_YOUR GOAL_:
Set down the lines below exactly as they stand, please. Go from the first through the one containing "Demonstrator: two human".

☆ ☆ ☆ ☆

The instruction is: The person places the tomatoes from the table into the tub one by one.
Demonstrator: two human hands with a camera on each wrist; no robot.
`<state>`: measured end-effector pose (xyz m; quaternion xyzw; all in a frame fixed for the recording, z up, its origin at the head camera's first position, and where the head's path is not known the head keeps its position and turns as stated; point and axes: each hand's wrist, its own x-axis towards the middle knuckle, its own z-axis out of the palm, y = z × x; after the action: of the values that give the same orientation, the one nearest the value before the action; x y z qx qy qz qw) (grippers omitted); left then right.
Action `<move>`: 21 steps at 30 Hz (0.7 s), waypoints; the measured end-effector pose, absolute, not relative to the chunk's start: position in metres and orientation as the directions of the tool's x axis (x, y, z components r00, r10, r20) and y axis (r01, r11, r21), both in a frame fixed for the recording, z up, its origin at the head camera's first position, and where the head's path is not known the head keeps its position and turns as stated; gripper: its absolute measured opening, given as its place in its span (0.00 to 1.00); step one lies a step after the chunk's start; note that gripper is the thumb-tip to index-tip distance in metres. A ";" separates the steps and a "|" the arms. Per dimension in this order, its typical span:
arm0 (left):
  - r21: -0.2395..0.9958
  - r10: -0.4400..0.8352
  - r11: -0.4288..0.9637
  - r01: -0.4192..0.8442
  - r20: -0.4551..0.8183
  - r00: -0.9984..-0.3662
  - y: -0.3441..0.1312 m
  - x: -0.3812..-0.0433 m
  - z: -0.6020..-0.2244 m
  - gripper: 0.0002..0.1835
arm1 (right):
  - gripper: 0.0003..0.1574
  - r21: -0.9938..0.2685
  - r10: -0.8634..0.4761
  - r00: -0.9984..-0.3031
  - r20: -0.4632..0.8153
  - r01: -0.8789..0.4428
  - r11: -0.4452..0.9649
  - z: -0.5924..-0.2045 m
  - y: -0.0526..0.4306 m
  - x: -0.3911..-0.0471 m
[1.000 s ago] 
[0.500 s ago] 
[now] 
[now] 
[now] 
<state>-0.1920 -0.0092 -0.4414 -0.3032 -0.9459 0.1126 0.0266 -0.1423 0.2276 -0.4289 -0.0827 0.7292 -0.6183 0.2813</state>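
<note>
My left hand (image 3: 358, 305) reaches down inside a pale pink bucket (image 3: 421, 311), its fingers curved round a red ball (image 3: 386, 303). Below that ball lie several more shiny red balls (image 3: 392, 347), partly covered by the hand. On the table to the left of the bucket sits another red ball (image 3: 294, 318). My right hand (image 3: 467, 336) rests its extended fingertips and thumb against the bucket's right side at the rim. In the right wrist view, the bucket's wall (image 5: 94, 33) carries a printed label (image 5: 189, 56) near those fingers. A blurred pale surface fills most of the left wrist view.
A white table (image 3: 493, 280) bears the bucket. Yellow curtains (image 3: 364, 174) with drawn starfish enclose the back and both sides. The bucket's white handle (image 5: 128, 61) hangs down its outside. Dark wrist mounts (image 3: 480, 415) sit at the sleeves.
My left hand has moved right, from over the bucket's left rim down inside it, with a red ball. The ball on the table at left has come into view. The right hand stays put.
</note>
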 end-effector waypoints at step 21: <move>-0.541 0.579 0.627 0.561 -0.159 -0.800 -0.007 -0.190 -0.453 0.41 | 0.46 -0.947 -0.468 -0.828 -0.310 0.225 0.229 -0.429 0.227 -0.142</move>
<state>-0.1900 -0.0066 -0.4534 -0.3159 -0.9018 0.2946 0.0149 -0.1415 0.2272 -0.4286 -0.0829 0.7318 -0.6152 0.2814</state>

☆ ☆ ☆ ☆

_SOLUTION BELOW_:
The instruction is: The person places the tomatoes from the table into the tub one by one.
Demonstrator: two human hands with a camera on each wrist; no robot.

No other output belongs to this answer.